**WORK TO BE COMPLETED**
For the material below, please count the lines containing "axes". Reply with the count alone.

**DATASET EXTRACT**
------------------------------------------------------------------------
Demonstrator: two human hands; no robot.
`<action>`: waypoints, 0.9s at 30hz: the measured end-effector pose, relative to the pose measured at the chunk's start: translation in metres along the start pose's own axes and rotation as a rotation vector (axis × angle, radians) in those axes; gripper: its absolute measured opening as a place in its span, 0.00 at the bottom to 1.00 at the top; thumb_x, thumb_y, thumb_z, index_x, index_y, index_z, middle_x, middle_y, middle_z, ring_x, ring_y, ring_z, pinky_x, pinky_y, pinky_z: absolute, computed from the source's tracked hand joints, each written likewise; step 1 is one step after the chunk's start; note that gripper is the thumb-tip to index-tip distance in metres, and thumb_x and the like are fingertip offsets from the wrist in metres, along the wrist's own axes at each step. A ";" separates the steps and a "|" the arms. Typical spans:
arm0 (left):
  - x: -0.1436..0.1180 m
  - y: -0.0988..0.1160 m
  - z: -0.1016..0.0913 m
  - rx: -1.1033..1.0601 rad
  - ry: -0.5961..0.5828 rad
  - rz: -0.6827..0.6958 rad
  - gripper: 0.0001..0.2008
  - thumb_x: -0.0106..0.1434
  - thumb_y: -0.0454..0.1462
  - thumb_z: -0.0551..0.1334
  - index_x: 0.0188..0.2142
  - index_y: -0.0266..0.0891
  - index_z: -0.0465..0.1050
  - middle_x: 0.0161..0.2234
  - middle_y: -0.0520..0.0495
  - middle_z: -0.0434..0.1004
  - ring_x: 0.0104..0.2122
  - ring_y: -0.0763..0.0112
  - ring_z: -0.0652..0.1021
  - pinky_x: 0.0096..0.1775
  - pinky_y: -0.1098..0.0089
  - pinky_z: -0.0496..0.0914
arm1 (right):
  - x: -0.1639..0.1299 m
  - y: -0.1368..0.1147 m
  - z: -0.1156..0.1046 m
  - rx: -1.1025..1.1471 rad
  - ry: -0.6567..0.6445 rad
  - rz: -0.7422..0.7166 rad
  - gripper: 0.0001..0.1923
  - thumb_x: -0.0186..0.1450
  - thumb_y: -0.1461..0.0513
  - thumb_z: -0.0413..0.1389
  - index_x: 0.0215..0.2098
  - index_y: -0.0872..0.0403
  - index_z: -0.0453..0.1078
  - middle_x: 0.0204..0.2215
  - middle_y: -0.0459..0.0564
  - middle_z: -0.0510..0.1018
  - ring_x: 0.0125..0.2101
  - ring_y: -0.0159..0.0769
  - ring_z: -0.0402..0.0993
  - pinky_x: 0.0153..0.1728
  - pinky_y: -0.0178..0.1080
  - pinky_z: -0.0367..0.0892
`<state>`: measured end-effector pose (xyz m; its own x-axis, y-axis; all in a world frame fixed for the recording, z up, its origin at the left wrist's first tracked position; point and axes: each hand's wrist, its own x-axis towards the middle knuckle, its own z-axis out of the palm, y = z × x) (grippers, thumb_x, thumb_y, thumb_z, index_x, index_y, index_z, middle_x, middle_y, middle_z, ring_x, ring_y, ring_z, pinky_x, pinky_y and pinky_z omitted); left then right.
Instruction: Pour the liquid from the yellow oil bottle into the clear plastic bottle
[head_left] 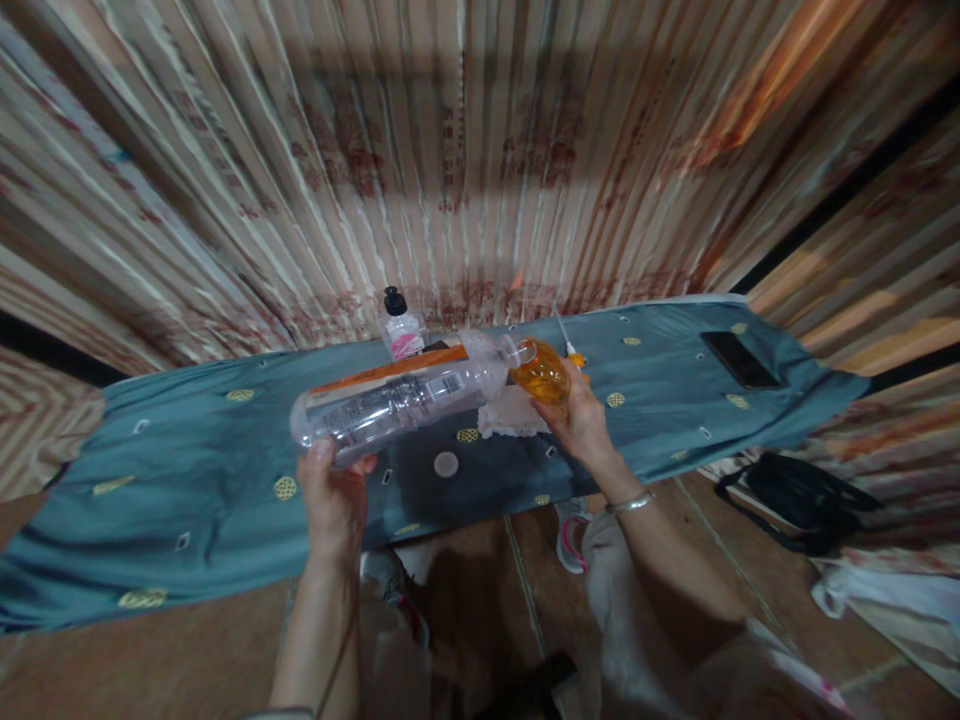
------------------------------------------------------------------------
**RESULT OF THIS TASK**
2